As duas equipes entraram em campo com promessas de futebol ofensivo, mas o que se viu foi um festival de passes errados e defesas firmes. A bola teimou em não entrar – ou melhor, ninguém conseguiu chutar direito. A Chape até tentou pressionar na Arena Condá, mas o goleiro cruzeirense foi um paredão. Do outro lado, o ataque do Cruzeiro parou na retranca catarinense.

"Parece que a rede foi trocada por um véu de noiva: ninguém furou!" – brincou um torcedor nas redes sociais.

Com esse resultado, o 0 a 0 vira rotina na competição. Nas quatro rodadas, já são quatro placares em branco. A torcida já não aguenta mais e encheu a internet de memes, pedindo pelo amor de Deus um golzinho. Será que os atacantes tiraram férias?

Onde assistir ao… sono?

Se você perdeu o jogo, não se preocupe: os melhores momentos estão disponíveis no ge e em outras plataformas – mas prepare o café, porque a emoção é pouca. A transmissão foi ao ar em canais como SporTV e Premiere, com horário e escalações amplamente divulgados (e agora você sabe que não adiantou muito).
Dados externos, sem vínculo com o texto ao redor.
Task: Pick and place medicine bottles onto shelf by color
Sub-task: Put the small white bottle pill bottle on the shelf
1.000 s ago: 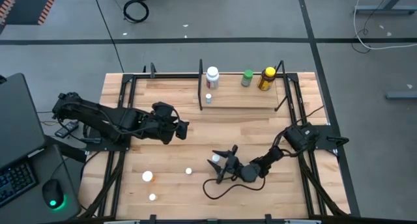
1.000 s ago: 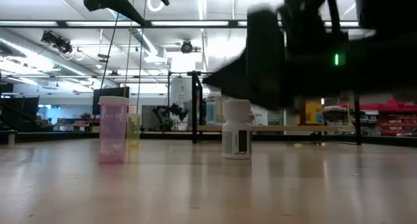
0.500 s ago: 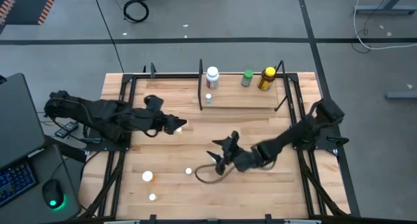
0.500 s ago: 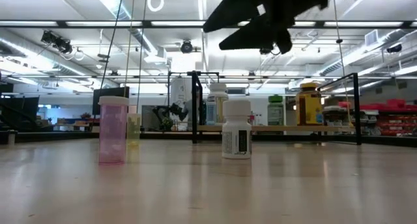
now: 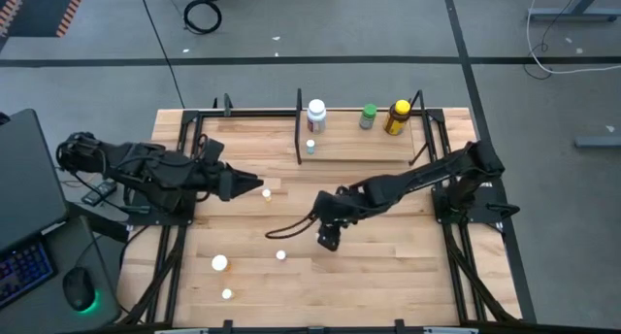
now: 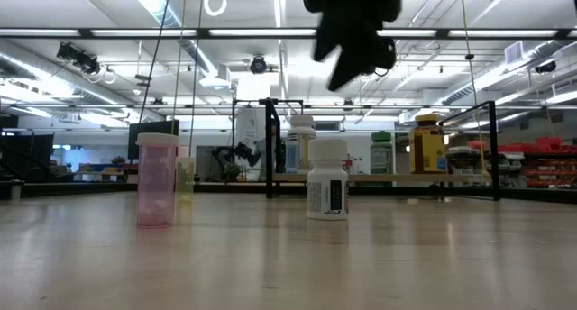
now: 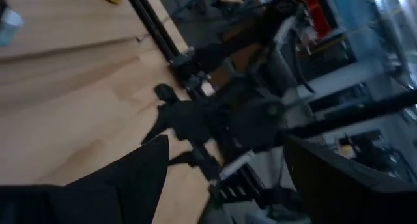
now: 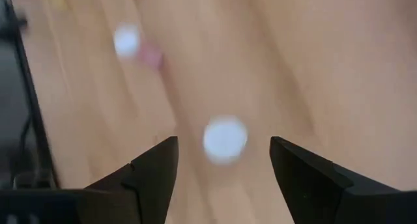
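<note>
Right claw (image 5: 328, 241) spread, empty, hovering above small white-capped bottle (image 8: 225, 139) on table.

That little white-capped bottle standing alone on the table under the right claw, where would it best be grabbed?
Probably around its round sides, coming straight down from above: the small white-capped bottle stands upright with bare wooden tabletop all around. The open right gripper hangs near it, and the wrist view looks down on a round white cap.

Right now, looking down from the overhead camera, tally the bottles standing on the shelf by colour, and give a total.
On the shelf:
white bottle: 1
green bottle: 1
yellow bottle: 1
small pale bottle: 1
Total: 4
</note>
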`<state>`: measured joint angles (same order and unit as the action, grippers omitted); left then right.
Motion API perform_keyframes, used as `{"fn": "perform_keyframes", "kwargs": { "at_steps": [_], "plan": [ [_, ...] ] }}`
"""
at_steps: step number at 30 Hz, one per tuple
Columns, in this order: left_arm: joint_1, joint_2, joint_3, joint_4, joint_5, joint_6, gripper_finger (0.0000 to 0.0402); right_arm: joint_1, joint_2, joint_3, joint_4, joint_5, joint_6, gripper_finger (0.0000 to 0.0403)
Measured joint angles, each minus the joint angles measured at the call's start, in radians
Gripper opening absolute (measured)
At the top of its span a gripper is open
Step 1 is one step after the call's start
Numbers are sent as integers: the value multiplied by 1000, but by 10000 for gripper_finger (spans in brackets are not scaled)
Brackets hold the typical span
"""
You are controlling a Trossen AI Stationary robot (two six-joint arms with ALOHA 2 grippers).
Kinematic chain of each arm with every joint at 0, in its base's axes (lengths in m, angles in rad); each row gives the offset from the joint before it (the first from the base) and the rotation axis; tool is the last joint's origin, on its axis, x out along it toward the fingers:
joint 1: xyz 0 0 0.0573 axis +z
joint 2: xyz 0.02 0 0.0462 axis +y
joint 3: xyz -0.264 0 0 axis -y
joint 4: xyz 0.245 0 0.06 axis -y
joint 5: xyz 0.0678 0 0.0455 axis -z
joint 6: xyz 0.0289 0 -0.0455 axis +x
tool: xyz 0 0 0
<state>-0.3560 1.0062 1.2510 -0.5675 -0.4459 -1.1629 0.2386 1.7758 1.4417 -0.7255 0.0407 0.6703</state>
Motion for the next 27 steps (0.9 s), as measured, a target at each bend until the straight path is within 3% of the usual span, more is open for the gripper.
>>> {"fn": "perform_keyframes", "kwargs": {
  "at_steps": [3, 7, 11, 18, 27],
  "plan": [
    [-20, 0, 0, -7, 24, 5, 306, -13, 66, 108, -156, -89, -60, 253],
    [-44, 0, 0, -11, 25, 46, 306, -25, 173, 277, -343, -86, -136, 266],
    [-53, 0, 0, -11, 25, 50, 306, -33, 282, 390, -402, -144, -139, 279],
    [-66, 0, 0, -8, 25, 50, 306, -32, 386, 455, -447, -214, -68, 290],
    [-75, 0, 0, -6, 42, 61, 306, -30, 384, 457, -421, -128, -18, 291]
  ]
}}
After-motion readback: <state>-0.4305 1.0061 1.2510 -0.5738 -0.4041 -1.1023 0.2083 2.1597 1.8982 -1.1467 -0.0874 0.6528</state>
Apesar do tédio, o duelo teve seus momentos de tensão: uma bola na trave aqui, um quase gol ali. Mas nada que fizesse a galera pular do sofá. Para os fãs de estatística, fica o recorde negativo: é a maior sequência de 0 a 0 na história recente da Copa do Brasil.

Repercussão nas redes

No Twitter, a hashtag #ChapecoensexCruzeiro bombou – mas de piadas. “Foi melhor assistir à reprise do BBB”, disparou um perfil. Outro comentou: “Meu videogame no modo aleatório tem mais gols”. Os influenciadores digitais aproveitaram para zoar: “A verdadeira fé no futebol é acreditar que esse jogo teria gol”.
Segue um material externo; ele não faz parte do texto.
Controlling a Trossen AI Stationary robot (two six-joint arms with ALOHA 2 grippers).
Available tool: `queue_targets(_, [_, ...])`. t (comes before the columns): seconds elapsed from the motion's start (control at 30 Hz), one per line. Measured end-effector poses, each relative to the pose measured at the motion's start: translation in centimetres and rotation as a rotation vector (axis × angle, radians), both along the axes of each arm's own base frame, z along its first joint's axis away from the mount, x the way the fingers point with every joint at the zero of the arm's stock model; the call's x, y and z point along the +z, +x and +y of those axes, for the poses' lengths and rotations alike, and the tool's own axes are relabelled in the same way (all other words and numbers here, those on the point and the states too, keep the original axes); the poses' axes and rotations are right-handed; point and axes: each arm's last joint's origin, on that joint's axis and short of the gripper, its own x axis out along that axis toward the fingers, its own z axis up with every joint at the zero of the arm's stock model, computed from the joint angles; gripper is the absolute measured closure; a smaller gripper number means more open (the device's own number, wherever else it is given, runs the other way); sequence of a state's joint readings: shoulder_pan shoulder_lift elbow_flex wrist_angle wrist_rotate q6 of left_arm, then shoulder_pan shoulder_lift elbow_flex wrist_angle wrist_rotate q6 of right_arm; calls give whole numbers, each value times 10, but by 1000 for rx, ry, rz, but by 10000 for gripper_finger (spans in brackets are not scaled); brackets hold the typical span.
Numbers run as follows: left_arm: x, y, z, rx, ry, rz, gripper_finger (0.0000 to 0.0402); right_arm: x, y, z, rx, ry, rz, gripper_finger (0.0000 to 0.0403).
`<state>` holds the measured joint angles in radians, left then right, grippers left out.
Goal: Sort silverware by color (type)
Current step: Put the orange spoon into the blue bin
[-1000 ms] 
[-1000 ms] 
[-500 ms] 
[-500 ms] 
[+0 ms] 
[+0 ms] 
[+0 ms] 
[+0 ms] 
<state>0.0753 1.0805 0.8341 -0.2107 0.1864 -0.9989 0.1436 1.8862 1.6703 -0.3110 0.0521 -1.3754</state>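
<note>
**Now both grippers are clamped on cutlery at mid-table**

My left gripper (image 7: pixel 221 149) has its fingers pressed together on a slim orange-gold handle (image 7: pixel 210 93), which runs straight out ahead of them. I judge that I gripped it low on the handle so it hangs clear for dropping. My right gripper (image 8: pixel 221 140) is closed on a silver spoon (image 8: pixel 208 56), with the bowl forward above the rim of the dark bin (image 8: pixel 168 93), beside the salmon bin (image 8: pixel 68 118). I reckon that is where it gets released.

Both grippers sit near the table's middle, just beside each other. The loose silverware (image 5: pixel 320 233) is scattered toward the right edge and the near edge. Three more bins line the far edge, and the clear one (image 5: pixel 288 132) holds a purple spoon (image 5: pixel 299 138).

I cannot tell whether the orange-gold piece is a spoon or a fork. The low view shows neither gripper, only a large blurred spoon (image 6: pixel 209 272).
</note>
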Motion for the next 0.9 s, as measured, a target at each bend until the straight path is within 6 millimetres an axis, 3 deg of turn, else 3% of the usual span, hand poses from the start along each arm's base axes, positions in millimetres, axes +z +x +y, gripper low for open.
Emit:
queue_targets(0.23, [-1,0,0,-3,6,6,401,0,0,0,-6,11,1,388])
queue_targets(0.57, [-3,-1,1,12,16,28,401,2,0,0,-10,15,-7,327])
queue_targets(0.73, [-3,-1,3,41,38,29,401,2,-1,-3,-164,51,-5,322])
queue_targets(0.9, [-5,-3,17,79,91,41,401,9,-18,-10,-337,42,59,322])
Mesmo com a falta de emoção, as equipes seguem na luta pelo título. Resta saber se nas próximas fases alguém finalmente vai lembrar onde fica a baliza adversária. Até lá, ficamos com o grito engasgado e a esperança de que o próximo duelo não entre para a história como mais um capítulo da “era dos zeros”.